Wolfgang Andermahr 0 Kommentare
Wochenrückblick: Sapphires Vega 56 Nitro+ und ein Adrenalin-Treiber

Mit der Sapphire Radeon RX Vega 56 Nitro+ hat es die erste Partnerkarte des kleineren Vega-Modells in die Redaktion geschafft – und der entsprechende Test ist gleich auf viel Aufmerksamkeit gestoßen. Und das zu recht, denn Sapphire hat eine gute Grafikkarte abgeliefert.

Das Kühlsystem fällt mit dem Drei-Slot-Design und der Länge von 31 Zentimeter sehr mächtig aus, jedoch ist auch die Kühlleistung gewaltig. So schafft es der Kühler auch fast 400 Watt abzuführen und das, ohne laut zu werden. Die Sapphire-Grafikkarte benötigt im Werkszustand zwar viel Energie, so viel dann aber doch nicht. Und darum ist die Grafikkarte in allen Lebenslagen sehr leise. Und es gibt auch noch weitere Neuerung wie eine RGB-Beleuchtung und zwei PWM-Anschlüsse, die die Gehäuselüfter regeln können.

Darüber hinaus stand AMDs neuer Grafikkarten-Treiber im Fokus, der ab sofort nicht mehr Crimson, sondern Adrenalin heißt. ComputerBase hat sich den Adrenalin 17.12.1 im Detail angesehen, der diverse neue Feature bietet. So gibt es nun ein Performance-Overlay, das Daten wie die Framerate, Taktrate, Temperaturen, Lüfterdrehzahlen und weiteres in Spielen anzeigen kann. Darüber hinaus gibt es ein weiteres Overlay, das es im Spiel erlaubt Treibereinstellungen zu ändern. Zudem kann unter anderem Chill abgeschaltet oder ReLive konfiguriert werden. Und auch bereits bekannte Features wurden verbessert. Chill funktioniert ab sofort in jedem Spiel und bei ReLive lassen sich nun Screenshots und Videos einfacher verwalten und auf Social-Media-Seiten hochladen.

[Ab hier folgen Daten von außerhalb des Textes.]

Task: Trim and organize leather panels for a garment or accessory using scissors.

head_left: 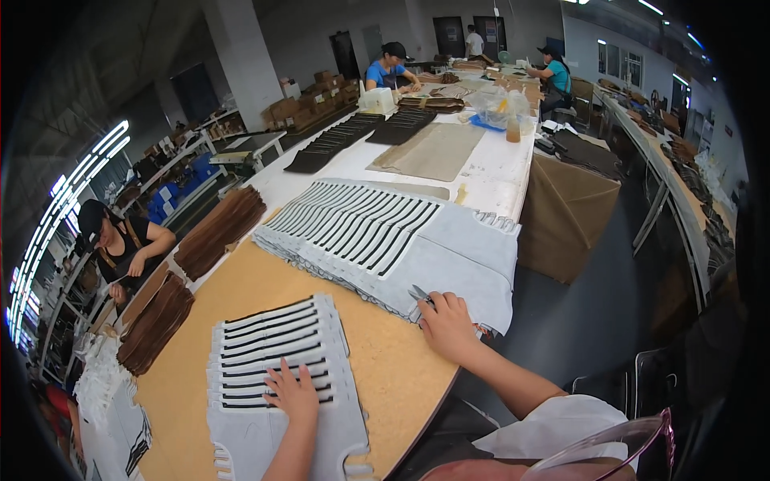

Windows 10 erhält ein „eigenes PuTTY“

Bei den Meldungen hat es die Nachricht, dass Windows 10 einen nativen SSH-Client und -Server erhält, auf den ersten Platz geschafft. So kann man in Windows 10 von nun an eine SSH-Verbindung – beispielweise zur Fernwartung eines Linux-Servers – aufbauen, ohne dass auf separate Tools wie das beliebte PuTTY zurückgegriffen werden muss. Beide Funktionen stehen aktuell als Beta zur Verfügung und lassen sich unter dem Menüpunkt „Apps -> Apps & Features -> Optionale Features verwalten -> Feature hinzufügen“ installieren. Die Microsofts Umsetzung basiert nicht auf PuTTY, sondern auf der Lösung von NoMachine.

Mit diesem Lesestoff im Gepäck wünscht die Redaktion einen erholsamen Sonntag!